A Constituição da República Portuguesa assinala esta quarta-feira, 2 de abril, meio século desde a sua aprovação, em 1976, na sequência de um processo longo e conturbado que decorreu ao longo de dez meses e envolveu 132 sessões plenárias da Assembleia Constituinte.
Elaborada após as primeiras eleições livres em Portugal, na sequência da Revolução de 25 de Abril de 1974, a Lei Fundamental viria a estabelecer os pilares do atual regime democrático, consagrando direitos fundamentais e princípios como a separação de poderes e o sufrágio universal.
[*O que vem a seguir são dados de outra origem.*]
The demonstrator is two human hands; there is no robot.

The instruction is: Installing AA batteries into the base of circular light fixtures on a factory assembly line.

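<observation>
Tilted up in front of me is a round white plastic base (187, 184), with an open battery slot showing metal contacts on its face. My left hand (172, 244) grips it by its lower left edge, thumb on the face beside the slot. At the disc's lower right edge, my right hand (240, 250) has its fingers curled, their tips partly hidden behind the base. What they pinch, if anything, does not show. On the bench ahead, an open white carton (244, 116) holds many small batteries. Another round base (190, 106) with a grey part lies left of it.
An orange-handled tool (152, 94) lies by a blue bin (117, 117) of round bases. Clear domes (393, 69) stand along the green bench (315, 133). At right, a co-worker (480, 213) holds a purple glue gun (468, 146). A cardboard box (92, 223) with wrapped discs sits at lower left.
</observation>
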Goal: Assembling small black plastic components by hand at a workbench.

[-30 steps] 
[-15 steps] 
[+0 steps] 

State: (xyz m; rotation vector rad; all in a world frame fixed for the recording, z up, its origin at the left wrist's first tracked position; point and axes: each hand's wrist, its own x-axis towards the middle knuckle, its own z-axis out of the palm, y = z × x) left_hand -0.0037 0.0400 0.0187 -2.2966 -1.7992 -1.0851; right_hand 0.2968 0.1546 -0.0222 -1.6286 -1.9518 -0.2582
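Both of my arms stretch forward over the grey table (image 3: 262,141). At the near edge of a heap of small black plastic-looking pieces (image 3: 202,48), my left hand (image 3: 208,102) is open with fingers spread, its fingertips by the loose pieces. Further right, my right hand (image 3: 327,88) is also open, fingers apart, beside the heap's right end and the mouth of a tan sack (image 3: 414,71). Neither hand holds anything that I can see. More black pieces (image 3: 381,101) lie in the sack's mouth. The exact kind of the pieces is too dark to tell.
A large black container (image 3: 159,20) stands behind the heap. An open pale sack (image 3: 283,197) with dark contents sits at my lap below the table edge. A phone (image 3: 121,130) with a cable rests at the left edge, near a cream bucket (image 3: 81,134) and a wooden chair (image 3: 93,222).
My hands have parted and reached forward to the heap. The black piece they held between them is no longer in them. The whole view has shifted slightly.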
No início dos trabalhos, a 2 de junho de 1975, o presidente da Assembleia Constituinte, Henrique de Barros, apelava à responsabilidade dos deputados, sublinhando a necessidade de criar uma Constituição capaz de “resistir à prova do tempo”. Um objetivo que, 50 anos depois, continua a ser destacado.
O processo constituinte decorreu num contexto de forte instabilidade política e social, refletido tanto nos debates parlamentares — marcados por trocas de acusações e linguagem acesa — como nas tensões nas ruas.
Um dos momentos mais críticos ocorreu em novembro de 1975, quando milhares de manifestantes cercaram a Assembleia da República durante cerca de 36 horas, impedindo a saída dos deputados e do então primeiro-ministro, Pinheiro de Azevedo. A possibilidade de transferir os trabalhos para o Porto chegou a ser equacionada, mas nunca se concretizou.
Apesar das divergências, a Constituição foi aprovada a 2 de abril de 1976, com voto favorável da maioria das forças políticas — PS, PPD, PCP, MDP/CDE, UDP e ADIM — e apenas o CDS a votar contra.
A sessão final prolongou-se por mais de 13 horas, terminando já perto das 23h00, após a promulgação do texto pelo Presidente da República, Francisco da Costa Gomes, num ambiente marcado por aplausos e pela entoação do Hino Nacional.
O documento entrou em vigor a 25 de abril de 1976 e definiu um conjunto alargado de direitos, incluindo o direito à vida, à liberdade de expressão, à saúde, à educação e à habitação, entre outros. No preâmbulo, é assumido o objetivo de consolidar o Estado de Direito democrático e construir uma sociedade mais justa e livre.
Desde então, a Constituição foi alvo de sete revisões, que ajustaram o texto às transformações políticas, económicas e sociais do país, bem como à integração europeia.
A primeira revisão, em 1982, marcou o fim da influência direta dos militares na vida política, com a extinção do Conselho da Revolução e a criação do Tribunal Constitucional. Em 1989, foram introduzidas alterações ao modelo económico, permitindo reprivatizações.
As revisões de 1992 e 1997 adaptaram a Constituição aos tratados europeus, enquanto as alterações de 2001, 2004 e 2005 introduziram mudanças em áreas como a justiça internacional, a autonomia regional e os mecanismos de referendo.
Apesar de várias tentativas nas últimas décadas, o texto constitucional mantém-se inalterado há mais de 20 anos, refletindo um equilíbrio político difícil de alcançar em processos de revisão.
Cinquenta anos depois da sua aprovação, a Constituição da República Portuguesa continua a ser o principal referencial jurídico e político do país, sustentando o funcionamento das instituições democráticas e a proteção dos direitos dos cidadãos.